A recent NTSB decision resulted in a paradoxical outcome for the airman. In Administrator v. Bennett the Board was faced with an airman’s request for a stay, pending appeal, of an ALJ’s order suspending his ATP certificate for 90 days, suspending all of his other airman certificates for 60 days and revoking his medical certificate. In analyzing the airman’s request, the Board first stated its policy with respect to stays pending judicial appeals:
“We generally grant a stay when a suspension of less than six months [180 days] is affirmed, and consistently deny stays in cases involving certificate revocation because revocation incorporates a conclusion that an airman lacks the qualifications required of a certificate holder. Cases involving suspensions of six months or more are evaluated on a case-by-case basis, considering the seriousness of the violations.”
Applying this standard, the Board granted the airman’s request for a stay with respect to the suspension of his airman certificates, but denied his request for a stay of the order revoking his medical certificate. Noting the paradoxical result of its decision, the Board commented in a footnote that:
“Because of the range of sanctions imposed on respondent, across different certificates, our adherence to precedent results in respondent’s retention of pilot certifications but a loss in the ability to utilize them. We are cognizant that the practical result of our refusal to stay the revocation of respondent’s medical certificate will be that respondent likely cannot exercise the privileges of his airman certificates, suspension of which have technically been stayed. This outcome is consistent with the precedent of this Board.”

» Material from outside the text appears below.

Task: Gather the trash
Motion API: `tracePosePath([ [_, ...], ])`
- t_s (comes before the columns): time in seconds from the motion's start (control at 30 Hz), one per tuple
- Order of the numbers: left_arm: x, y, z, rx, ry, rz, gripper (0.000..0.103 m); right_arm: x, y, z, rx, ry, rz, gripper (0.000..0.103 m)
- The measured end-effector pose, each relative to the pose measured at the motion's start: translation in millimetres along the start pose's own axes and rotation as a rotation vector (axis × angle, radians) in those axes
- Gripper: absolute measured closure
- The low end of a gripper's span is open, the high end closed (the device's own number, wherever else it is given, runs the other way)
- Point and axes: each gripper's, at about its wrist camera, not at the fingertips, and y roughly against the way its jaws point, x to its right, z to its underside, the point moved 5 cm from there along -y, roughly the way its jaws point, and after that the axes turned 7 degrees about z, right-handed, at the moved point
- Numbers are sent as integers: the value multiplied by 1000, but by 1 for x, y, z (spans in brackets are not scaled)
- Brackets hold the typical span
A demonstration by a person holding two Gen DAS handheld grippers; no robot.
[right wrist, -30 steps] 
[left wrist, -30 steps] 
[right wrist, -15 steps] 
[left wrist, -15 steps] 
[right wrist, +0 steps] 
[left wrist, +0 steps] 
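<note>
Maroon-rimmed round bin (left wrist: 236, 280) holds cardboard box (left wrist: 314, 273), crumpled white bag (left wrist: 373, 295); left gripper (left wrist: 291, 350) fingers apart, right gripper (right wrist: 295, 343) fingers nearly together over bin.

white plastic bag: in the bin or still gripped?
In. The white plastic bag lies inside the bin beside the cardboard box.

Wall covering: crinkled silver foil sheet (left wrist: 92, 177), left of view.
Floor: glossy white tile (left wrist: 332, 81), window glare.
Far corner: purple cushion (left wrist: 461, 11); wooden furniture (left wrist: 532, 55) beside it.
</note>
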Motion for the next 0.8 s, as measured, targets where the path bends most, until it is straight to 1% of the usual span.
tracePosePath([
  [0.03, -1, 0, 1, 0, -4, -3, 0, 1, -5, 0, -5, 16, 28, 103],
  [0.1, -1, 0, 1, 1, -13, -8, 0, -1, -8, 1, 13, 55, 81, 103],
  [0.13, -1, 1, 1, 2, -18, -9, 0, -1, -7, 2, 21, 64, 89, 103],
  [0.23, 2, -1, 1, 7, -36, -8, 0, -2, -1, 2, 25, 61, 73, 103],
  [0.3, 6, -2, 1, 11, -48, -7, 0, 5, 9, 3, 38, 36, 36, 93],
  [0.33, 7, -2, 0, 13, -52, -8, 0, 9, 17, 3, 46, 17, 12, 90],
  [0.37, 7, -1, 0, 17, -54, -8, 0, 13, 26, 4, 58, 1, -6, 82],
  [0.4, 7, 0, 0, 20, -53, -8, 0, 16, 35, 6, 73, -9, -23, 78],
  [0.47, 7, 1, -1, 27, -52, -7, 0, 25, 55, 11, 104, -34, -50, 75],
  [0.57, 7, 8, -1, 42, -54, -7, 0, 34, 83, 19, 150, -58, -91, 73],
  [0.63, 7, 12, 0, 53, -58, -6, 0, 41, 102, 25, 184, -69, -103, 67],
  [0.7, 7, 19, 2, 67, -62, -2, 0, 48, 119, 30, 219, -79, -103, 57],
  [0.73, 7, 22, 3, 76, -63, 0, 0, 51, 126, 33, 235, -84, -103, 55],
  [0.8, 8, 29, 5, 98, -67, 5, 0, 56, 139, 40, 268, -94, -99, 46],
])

This is a good example of winning a battle, but losing the war. Unfortunately for the airman, his victory in obtaining a stay of the suspensions of his airman certificates pending his appeal is negated by the Board’s unwillingness to grant a stay of the revocation of his medical certificate. However, from a legal perspective, it is helpful to know that the Board will be consistent in the application of its policy regarding stays of orders suspending a certificate for less than 180 days, regardless of whether application of the policy results in a paradoxical outcome.
Consistency in the application of law/policy is, for the most part, a good thing, whether you agree with the law/policy or not. With consistent application, at least you know what to expect.